■ Your task:
Wherever a line below holds the word "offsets", copy that line.

START Exercise materials

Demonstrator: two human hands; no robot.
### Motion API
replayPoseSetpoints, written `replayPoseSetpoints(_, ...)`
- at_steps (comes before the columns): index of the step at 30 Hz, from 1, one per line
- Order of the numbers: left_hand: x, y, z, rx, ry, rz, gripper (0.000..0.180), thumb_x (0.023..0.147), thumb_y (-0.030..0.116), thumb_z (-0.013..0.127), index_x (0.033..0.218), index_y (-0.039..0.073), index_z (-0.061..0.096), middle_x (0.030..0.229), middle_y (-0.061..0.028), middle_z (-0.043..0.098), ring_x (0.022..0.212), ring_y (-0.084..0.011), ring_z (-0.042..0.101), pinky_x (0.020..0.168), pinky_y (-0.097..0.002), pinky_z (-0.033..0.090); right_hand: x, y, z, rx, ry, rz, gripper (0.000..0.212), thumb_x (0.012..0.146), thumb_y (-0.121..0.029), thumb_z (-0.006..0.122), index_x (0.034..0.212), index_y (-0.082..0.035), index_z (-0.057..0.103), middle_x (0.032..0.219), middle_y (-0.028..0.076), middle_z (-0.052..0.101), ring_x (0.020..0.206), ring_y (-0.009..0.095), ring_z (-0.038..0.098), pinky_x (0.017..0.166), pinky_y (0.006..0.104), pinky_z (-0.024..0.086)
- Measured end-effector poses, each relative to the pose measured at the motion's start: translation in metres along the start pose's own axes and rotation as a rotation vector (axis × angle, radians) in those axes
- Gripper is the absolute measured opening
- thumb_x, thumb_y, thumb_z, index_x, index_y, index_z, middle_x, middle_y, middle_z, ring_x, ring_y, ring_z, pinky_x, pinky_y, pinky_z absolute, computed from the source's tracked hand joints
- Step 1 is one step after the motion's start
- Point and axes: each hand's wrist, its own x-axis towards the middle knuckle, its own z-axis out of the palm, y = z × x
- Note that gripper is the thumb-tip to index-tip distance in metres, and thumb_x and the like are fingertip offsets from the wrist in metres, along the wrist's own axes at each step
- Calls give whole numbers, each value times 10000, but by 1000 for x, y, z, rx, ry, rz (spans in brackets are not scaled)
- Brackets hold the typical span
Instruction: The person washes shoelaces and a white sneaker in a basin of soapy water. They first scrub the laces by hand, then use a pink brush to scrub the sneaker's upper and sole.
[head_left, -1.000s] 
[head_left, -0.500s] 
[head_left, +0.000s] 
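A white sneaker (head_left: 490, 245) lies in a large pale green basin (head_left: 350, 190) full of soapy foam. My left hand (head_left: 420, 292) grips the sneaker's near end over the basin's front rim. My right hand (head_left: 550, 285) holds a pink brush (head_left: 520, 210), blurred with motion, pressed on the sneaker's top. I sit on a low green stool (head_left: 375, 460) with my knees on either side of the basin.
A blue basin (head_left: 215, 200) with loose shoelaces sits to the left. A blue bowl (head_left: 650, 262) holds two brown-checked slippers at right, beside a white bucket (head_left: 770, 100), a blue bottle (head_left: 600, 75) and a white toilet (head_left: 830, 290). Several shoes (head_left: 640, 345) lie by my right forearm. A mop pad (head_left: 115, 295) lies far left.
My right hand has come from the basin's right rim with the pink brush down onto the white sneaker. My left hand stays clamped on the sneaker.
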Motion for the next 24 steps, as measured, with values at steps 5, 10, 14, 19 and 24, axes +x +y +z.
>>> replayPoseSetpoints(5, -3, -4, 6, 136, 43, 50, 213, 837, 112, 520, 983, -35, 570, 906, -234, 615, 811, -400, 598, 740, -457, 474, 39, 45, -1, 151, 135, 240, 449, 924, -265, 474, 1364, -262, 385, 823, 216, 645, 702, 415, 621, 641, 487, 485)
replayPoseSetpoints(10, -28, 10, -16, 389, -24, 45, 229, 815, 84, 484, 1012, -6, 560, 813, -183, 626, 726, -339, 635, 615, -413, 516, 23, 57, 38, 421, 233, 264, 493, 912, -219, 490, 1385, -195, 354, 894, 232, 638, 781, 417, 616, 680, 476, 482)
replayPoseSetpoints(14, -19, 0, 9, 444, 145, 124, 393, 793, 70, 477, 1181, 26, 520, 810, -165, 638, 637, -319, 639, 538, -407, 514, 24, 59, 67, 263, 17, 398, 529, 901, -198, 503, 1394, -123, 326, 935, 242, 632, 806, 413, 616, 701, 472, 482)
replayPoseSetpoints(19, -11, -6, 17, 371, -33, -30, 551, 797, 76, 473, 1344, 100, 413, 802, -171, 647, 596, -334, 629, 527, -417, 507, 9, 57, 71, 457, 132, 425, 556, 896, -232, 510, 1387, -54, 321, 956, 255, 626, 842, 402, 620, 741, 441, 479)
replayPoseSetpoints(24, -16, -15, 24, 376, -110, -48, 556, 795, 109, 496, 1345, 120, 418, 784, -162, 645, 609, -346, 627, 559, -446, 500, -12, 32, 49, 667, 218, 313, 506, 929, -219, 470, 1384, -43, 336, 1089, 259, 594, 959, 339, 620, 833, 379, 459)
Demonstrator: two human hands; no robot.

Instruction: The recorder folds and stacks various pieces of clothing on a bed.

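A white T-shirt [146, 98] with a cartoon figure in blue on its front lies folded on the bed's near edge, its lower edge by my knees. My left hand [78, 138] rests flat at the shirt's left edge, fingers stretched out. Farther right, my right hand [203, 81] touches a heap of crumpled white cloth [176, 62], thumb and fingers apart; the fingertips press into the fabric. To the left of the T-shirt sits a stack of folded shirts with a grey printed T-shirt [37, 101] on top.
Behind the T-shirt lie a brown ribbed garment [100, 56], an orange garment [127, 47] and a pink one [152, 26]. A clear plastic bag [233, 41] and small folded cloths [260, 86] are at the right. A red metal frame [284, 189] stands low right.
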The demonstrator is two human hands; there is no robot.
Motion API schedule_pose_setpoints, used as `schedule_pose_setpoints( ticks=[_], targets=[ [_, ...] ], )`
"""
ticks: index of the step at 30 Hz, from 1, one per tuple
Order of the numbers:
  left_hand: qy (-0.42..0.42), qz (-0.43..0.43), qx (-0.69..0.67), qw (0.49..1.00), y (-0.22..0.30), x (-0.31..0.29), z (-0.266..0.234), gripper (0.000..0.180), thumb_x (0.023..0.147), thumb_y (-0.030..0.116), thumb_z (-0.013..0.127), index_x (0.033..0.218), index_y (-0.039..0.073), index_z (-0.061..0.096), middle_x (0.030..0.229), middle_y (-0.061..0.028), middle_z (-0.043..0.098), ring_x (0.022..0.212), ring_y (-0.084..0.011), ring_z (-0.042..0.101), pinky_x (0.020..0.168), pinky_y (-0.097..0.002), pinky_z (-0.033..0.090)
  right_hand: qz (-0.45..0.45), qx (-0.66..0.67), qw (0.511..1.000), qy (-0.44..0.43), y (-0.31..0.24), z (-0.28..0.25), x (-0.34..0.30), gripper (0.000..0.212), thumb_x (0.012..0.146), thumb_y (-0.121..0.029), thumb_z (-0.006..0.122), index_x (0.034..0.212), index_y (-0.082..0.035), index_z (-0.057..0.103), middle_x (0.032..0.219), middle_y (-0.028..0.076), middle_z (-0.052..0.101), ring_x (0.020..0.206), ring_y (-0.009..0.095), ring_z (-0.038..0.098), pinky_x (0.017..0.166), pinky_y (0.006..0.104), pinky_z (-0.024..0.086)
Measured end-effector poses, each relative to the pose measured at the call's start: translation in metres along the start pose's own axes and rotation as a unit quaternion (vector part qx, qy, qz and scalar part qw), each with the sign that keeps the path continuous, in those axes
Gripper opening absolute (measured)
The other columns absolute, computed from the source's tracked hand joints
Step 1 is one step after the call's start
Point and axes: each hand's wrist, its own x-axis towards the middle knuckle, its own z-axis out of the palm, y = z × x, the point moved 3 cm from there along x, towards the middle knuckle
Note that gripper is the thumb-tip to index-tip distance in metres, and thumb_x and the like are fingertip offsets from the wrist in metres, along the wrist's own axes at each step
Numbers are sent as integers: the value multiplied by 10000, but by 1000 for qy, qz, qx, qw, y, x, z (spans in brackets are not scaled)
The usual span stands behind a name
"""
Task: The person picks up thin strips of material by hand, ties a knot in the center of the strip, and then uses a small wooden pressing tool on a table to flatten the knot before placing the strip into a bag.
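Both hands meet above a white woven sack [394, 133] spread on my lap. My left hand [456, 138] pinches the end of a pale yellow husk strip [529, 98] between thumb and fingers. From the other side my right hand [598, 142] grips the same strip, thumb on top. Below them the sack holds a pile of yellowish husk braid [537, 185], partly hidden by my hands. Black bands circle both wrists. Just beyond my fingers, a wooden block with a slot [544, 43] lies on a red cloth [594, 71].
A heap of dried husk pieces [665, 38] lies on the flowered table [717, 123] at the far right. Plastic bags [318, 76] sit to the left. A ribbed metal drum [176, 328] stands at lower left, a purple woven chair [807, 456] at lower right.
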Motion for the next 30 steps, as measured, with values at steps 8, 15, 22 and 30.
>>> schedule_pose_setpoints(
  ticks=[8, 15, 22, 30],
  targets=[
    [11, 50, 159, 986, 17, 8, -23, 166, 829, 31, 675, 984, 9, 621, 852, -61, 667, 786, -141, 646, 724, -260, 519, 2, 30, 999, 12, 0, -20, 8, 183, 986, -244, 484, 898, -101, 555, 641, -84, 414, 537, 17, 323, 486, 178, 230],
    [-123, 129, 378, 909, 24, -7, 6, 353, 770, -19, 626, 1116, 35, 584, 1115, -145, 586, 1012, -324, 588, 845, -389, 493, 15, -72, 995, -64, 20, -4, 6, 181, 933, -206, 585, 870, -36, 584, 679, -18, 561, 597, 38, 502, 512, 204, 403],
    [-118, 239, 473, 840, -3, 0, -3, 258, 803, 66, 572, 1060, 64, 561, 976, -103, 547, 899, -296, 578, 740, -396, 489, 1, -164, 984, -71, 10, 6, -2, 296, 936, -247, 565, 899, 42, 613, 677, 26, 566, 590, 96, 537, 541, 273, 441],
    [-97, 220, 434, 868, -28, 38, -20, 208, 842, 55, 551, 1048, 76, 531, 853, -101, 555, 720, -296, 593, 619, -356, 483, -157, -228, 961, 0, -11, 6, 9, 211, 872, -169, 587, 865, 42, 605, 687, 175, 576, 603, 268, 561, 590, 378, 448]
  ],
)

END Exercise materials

■ Exercise response:
- Note that gripper is the thumb-tip to index-tip distance in metres, and thumb_x and the like are fingertip offsets from the wrist in metres, along the wrist's own axes at each step
Note that gripper is the thumb-tip to index-tip distance in metres, and thumb_x and the like are fingertip offsets from the wrist in metres, along the wrist's own axes at each step

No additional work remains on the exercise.